Pages 286-292, Language: EnglishTosun, Tosun / Karabuda, Cuneyt / Cuhadaroglu, CaglarPurpose: The aims of the present study were to use polysomnographic analysis to confirm sleep bruxism (SB) and to evaluate clinical findings of dental implant treatment in SB patients.
Materials and Methods: The present study comprised the retrospective analysis of 368 patients with a total of 838 endosseous implants. Nineteen patients who experienced mechanical complications, such as implant or abutment fractures, loosened gold screws, or occlusal surface wear or damage, were selected for polysomnographic analysis to monitor sleep symptoms. Six patients in the study group were identified as having SB, and this was confirmed by polysomnographic analysis.
Results: The SB electromyographic episodes were at least 20% of the patients' maximum voluntary contractions while awake and were scored. Most of the bruxism episodes (80%) were seen in light sleep stages. Only 5% of bruxism episodes were detected during rapid-eye-movement sleep. Sleep stage recordings were similar in all individuals. Bruxism episodes did not cause arousals. Patients were unaware of their nocturnal parafunctional habits.

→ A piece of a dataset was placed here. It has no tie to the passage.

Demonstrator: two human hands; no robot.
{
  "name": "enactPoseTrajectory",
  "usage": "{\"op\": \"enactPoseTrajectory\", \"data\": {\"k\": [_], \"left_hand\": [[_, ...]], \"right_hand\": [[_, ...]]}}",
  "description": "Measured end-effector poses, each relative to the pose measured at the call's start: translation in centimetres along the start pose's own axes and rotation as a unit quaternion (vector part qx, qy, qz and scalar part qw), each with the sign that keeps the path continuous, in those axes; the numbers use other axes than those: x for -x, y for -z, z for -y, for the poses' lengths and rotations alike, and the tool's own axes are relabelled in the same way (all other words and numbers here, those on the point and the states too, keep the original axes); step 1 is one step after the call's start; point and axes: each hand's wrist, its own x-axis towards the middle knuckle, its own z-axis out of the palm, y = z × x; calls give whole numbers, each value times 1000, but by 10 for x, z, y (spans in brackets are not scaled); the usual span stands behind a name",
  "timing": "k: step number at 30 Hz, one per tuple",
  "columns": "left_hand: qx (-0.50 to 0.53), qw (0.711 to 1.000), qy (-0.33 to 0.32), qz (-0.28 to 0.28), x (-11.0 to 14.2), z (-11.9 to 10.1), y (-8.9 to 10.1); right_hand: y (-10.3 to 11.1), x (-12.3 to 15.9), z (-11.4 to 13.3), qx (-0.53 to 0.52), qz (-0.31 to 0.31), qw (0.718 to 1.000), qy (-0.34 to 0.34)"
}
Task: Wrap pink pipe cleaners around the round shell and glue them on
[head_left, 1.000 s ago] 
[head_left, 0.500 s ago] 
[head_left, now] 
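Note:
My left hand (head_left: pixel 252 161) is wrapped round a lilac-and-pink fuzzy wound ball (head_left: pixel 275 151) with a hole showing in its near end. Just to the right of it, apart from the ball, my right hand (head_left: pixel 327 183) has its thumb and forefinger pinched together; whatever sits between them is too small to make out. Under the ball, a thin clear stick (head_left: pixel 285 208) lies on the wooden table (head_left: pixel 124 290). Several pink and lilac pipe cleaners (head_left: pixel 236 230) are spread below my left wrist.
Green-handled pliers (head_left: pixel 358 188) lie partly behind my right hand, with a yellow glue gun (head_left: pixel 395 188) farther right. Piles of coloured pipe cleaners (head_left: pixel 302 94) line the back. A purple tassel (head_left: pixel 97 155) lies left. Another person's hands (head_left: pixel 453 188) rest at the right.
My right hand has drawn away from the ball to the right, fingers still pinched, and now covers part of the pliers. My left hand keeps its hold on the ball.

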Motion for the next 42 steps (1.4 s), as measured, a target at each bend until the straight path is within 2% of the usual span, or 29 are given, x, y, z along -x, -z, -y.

Despite protection with night guards, all patients were reported to have continued bruxism.
Discussion: Since possible occlusal parafunctional habits may be evident in any stage of dental treatment, treatment outcome risks must be considered.
Conclusions: Polysomnographic study was evaluated as an effective, low-cost method to confirm occlusal parafunctional habits during sleep. Precautions against SB in patients having dental implant treatment have not been properly clarified. However, night guard protection appears to have some validity in patients having sleep bruxism.